The unique sensitivity of early red cell progenitors to iron deprivation, known as the erythroid iron restriction response, serves as a basis for human anemias globally. This response impairs erythropoietin-driven erythropoiesis and underlies erythropoietic repression in iron deficiency anemia. Mechanistically, the erythroid iron restriction response results from inactivation of aconitase enzymes and can be suppressed by providing the aconitase product isocitrate.

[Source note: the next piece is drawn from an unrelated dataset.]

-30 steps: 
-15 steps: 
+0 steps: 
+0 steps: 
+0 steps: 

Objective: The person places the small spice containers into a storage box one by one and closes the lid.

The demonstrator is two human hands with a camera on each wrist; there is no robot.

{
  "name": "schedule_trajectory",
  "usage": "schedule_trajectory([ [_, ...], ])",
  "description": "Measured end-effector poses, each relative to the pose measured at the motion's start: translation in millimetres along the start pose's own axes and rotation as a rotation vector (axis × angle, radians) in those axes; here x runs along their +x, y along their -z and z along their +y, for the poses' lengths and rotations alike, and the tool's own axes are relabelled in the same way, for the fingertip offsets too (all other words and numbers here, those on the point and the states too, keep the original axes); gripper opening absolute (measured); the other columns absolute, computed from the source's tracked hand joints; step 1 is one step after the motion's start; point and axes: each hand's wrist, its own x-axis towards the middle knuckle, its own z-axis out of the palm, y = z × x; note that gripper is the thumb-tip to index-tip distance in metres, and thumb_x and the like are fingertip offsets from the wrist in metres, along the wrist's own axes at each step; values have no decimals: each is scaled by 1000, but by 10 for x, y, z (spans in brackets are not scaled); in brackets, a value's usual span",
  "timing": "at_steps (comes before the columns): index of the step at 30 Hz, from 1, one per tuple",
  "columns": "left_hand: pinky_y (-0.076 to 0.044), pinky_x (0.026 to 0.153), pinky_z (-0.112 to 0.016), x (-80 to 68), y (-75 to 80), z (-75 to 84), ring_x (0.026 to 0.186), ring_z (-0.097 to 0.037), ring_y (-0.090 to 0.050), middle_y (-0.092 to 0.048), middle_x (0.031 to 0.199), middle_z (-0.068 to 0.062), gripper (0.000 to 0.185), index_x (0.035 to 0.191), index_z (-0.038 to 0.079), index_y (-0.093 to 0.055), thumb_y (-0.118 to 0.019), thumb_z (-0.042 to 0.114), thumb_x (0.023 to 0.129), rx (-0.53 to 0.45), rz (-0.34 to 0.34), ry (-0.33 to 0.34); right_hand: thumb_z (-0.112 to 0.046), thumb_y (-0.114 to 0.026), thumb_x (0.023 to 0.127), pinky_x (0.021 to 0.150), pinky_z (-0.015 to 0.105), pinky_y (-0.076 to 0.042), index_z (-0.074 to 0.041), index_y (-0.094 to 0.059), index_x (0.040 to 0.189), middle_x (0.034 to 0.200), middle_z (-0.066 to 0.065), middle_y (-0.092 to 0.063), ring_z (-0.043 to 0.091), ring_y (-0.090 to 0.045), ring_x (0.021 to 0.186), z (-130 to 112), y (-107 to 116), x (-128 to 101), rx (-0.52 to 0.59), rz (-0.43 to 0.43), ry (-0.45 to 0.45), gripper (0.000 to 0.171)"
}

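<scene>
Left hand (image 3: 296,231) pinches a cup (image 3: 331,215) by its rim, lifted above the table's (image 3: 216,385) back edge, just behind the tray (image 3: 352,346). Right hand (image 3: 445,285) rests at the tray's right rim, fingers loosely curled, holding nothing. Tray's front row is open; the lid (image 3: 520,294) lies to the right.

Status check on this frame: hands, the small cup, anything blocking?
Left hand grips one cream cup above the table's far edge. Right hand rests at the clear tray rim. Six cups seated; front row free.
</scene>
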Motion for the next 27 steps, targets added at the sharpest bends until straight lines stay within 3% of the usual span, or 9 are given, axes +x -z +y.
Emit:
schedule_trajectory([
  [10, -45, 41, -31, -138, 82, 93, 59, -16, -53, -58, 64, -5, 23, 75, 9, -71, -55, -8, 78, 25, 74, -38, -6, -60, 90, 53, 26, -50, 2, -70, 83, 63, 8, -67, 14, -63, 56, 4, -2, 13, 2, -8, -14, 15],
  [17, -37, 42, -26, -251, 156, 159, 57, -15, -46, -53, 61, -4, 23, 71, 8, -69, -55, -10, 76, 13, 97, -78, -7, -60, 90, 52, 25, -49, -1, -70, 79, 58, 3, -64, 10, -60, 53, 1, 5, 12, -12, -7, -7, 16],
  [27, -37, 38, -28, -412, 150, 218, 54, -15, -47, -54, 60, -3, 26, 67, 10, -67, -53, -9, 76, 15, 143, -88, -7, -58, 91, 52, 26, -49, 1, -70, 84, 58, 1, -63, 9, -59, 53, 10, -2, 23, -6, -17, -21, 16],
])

Recent studies have implicated the erythroid iron restriction response in anemia of chronic disease and inflammation (ACDI), offering new therapeutic avenues for a major clinical problem; however, inflammatory signals may also directly repress erythropoiesis in ACDI. Here, we show that suppression of the erythroid iron restriction response by isocitrate administration corrected anemia and erythropoietic defects in rats with ACDI. In vitro studies demonstrated that erythroid repression by inflammatory signaling is potently modulated by the erythroid iron restriction response in a kinase-dependent pathway involving induction of the erythroid-inhibitory transcription factor PU.1. These results reveal the integration of iron and inflammatory inputs in a therapeutically tractable erythropoietic regulatory circuit.